Lee v. State

Decision Date29 April 1981
Docket NumberNo. 2-878A282,2-878A282
Citation419 N.E.2d 825
PartiesJohnny Wayne LEE, Appellant (Defendant Below), v. STATE of Indiana, Appellee (Plaintiff Below).
CourtIndiana Appellate Court

Harriette Bailey Conn, Public Defender, David P. Freund, Deputy Public Defender, Kurt A. Young, Research Asst., Indianapolis, for appellant.

Linley E. Pearson, Atty. Gen., William E. Daily, Asst. Atty. Gen., Indianapolis, for appellee.

SULLIVAN, Judge.

Johnny Wayne Lee appeals his convictions for theft, 1 second degree burglary, 2 and safe burglary. 3 Four issues are presented for review:

I. Whether the trial court erred in ruling that Lee had no "standing" to contest the legality of a search and seizure.
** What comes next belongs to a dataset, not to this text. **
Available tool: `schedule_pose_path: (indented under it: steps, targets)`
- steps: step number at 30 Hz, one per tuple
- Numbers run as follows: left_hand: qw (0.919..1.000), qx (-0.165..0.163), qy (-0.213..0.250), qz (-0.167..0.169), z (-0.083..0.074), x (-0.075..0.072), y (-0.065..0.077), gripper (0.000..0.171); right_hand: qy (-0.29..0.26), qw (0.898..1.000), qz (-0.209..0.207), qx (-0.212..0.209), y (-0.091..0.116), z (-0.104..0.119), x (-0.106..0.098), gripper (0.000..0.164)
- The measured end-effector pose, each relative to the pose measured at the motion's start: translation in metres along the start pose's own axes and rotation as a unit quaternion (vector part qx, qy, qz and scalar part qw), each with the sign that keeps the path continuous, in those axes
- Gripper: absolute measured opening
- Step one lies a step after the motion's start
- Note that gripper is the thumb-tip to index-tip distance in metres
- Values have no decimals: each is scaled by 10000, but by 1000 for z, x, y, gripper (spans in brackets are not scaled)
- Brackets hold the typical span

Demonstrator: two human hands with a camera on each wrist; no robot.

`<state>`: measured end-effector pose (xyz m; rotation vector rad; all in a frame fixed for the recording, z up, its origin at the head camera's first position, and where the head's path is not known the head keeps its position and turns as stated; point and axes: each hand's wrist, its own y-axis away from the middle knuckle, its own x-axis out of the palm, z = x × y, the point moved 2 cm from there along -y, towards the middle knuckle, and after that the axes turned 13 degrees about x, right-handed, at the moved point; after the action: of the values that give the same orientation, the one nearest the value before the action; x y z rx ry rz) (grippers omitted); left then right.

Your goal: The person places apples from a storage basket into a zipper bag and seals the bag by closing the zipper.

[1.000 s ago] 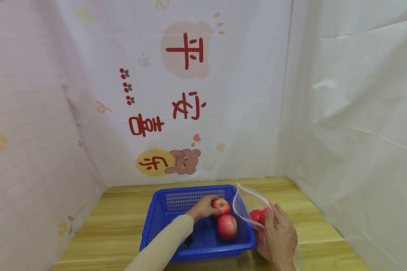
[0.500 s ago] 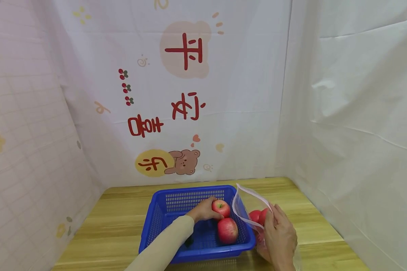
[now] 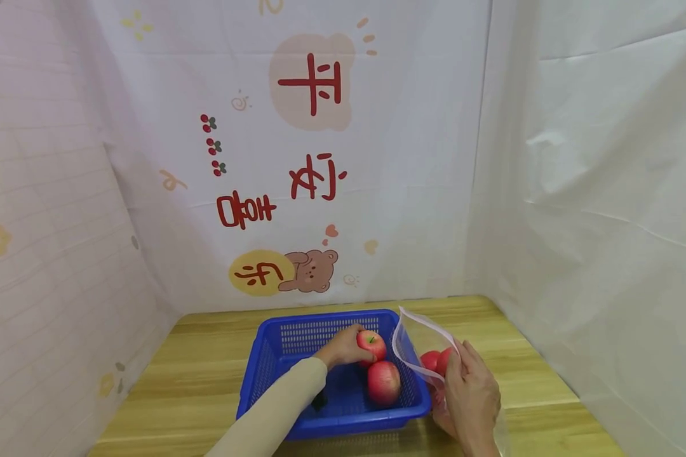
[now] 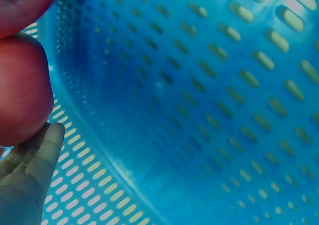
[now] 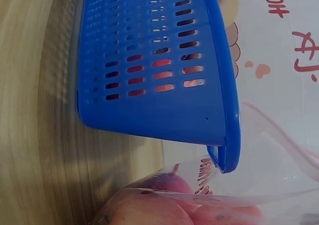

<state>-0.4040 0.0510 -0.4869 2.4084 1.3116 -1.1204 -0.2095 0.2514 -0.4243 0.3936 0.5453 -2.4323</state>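
Note:
My left hand [image 3: 343, 348] reaches into the blue plastic basket [image 3: 331, 428] and grips a red apple [image 3: 371, 343], thumb across its front. In the left wrist view the fingertips [image 4: 54, 135] lie against the apple [image 4: 22, 90]. A second apple [image 3: 384, 383] sits beside it, nearer the basket's front. My right hand [image 3: 473, 397] pinches the edge of a clear zip bag [image 3: 417, 336] just right of the basket, its mouth spread wide. Several apples [image 3: 430, 360] show inside the bag, partly hidden by that hand; the right wrist view shows apples [image 5: 149, 210] behind the clear film.
A small dark object [image 3: 319, 401] lies in the basket near the left forearm, mostly hidden. The basket stands on a wood-grain table [image 3: 206, 355]. White printed cloth [image 3: 400, 190] hangs behind and on both sides.
My left thumb has moved from below the apple up across its front. My right hand and the bag stay in place.

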Motion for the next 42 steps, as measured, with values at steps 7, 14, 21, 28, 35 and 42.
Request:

II. Whether the trial court erred in not granting Lee's motion for a mistrial following the court's admonishment of a witness in the jury's presence.

III. Whether the trial court erred in denying Lee's motion for a mistrial based upon the State's questioning of certain witnesses.

IV. Whether the evidence was sufficient to support each of Lee's convictions.

We affirm.

I.

On the early morning of November 19, 1973, the Moose Lodge in Dunkirk was burglarized and several items stolen therefrom. Among the items taken were one hundred thirty-five to one hundred fifty quarts and fifths of liquor, twelve T-bone steaks, one case of shrimp, one case of chicken, two boxes of mushrooms, fifteen cartons of cigarettes, a black & white television, a shotgun, and a safe containing $309.00, two hundred of which was in $100 bills. The coins from the jukebox and cigarette machines were also taken. A tire tool was found on top of a cigarette machine.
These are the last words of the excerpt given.